Exercise requirements:
Nothing in the listing may be skipped; transcribe all of it as written.

——————

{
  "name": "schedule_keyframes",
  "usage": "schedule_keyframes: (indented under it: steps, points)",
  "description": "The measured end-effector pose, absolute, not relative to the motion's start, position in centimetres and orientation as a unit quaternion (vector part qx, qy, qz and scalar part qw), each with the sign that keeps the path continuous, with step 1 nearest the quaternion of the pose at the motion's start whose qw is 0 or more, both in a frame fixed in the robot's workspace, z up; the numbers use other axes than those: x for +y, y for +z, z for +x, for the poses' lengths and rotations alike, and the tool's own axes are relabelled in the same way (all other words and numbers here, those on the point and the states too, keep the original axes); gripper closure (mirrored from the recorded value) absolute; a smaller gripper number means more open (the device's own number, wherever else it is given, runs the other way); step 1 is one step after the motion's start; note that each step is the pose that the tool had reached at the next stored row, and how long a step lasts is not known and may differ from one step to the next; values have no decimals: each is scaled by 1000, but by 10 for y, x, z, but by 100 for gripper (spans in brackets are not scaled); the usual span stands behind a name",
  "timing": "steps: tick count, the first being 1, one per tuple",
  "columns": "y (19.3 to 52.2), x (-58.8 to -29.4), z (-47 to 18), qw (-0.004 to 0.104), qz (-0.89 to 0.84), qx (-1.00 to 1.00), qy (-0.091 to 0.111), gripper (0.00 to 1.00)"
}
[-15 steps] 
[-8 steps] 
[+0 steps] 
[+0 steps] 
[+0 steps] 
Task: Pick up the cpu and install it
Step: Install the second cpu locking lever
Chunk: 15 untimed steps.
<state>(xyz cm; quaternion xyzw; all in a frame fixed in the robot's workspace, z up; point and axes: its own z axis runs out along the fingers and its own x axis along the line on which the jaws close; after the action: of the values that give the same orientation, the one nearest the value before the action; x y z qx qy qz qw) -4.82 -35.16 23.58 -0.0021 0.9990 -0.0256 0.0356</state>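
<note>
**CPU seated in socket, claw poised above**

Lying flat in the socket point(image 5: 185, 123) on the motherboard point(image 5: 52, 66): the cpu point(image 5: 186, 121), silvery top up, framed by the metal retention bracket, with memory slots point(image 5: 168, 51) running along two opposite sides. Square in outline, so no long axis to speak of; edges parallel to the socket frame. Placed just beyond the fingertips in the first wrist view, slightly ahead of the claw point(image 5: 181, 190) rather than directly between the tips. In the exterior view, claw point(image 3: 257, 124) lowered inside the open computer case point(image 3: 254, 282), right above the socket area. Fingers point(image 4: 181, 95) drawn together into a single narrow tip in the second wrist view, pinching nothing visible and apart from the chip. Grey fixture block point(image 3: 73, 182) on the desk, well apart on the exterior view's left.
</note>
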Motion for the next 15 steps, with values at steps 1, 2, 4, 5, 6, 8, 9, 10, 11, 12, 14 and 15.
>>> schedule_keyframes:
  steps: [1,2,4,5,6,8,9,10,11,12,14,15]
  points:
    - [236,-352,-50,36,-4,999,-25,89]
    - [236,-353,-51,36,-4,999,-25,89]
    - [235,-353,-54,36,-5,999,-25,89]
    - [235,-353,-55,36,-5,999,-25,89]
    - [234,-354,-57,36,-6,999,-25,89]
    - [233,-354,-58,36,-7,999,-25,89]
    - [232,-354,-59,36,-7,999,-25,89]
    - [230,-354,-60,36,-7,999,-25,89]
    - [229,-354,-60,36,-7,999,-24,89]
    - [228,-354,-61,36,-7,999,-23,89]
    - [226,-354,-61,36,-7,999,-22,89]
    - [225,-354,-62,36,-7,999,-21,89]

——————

Answer to the exercise:
{
  "name": "schedule_keyframes",
  "usage": "schedule_keyframes: (indented under it: steps, points)",
  "description": "The measured end-effector pose, absolute, not relative to the motion's start, position in centimetres and orientation as a unit quaternion (vector part qx, qy, qz and scalar part qw), each with the sign that keeps the path continuous, with step 1 nearest the quaternion of the pose at the motion's start whose qw is 0 or more, both in a frame fixed in the robot's workspace, z up; the numbers use other axes than those: x for +y, y for +z, z for +x, for the poses' lengths and rotations alike, and the tool's own axes are relabelled in the same way (all other words and numbers here, those on the point and the states too, keep the original axes); gripper closure (mirrored from the recorded value) absolute; a smaller gripper number means more open (the device's own number, wherever else it is given, runs the other way); step 1 is one step after the motion's start; note that each step is the pose that the tool had reached at the next stored row, and how long a step lasts is not known and may differ from one step to the next; values have no decimals: each is scaled by 1000, but by 10 for y, x, z, but by 100 for gripper (spans in brackets are not scaled); the usual span stands behind a name",
  "timing": "steps: tick count, the first being 1, one per tuple",
  "columns": "y (19.3 to 52.2), x (-58.8 to -29.4), z (-47 to 18), qw (-0.004 to 0.104), qz (-0.89 to 0.84), qx (-1.00 to 1.00), qy (-0.091 to 0.111), gripper (0.00 to 1.00)"
}
[-15 steps] 
[-8 steps] 
[+0 steps] 
[+0 steps] 
[+0 steps] 
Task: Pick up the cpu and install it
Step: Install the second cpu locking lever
Chunk: 15 untimed steps.
<state>(xyz cm; quaternion xyzw; all in a frame fixed in the robot's workspace, z up; point and axes: its own z axis runs out along the fingers and its own x axis along the line on which the jaws close; after the action: of the values that give the same orientation, the one nearest the value before the action; x y z qx qy qz qw) -4.82 -35.16 23.58 -0.0021 0.9990 -0.0256 0.0356</state>
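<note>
**CPU seated in socket, claw poised above**

Lying flat in the socket point(image 5: 185, 123) on the motherboard point(image 5: 52, 66): the cpu point(image 5: 186, 121), silvery top up, framed by the metal retention bracket, with memory slots point(image 5: 168, 51) running along two opposite sides. Square in outline, so no long axis to speak of; edges parallel to the socket frame. Placed just beyond the fingertips in the first wrist view, slightly ahead of the claw point(image 5: 181, 190) rather than directly between the tips. In the exterior view, claw point(image 3: 257, 124) lowered inside the open computer case point(image 3: 254, 282), right above the socket area. Fingers point(image 4: 181, 95) drawn together into a single narrow tip in the second wrist view, pinching nothing visible and apart from the chip. Grey fixture block point(image 3: 73, 182) on the desk, well apart on the exterior view's left.
</note>
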Motion for the next 15 steps, with values at steps 1, 2, 4, 5, 6, 8, 9, 10, 11, 12, 14 and 15.
>>> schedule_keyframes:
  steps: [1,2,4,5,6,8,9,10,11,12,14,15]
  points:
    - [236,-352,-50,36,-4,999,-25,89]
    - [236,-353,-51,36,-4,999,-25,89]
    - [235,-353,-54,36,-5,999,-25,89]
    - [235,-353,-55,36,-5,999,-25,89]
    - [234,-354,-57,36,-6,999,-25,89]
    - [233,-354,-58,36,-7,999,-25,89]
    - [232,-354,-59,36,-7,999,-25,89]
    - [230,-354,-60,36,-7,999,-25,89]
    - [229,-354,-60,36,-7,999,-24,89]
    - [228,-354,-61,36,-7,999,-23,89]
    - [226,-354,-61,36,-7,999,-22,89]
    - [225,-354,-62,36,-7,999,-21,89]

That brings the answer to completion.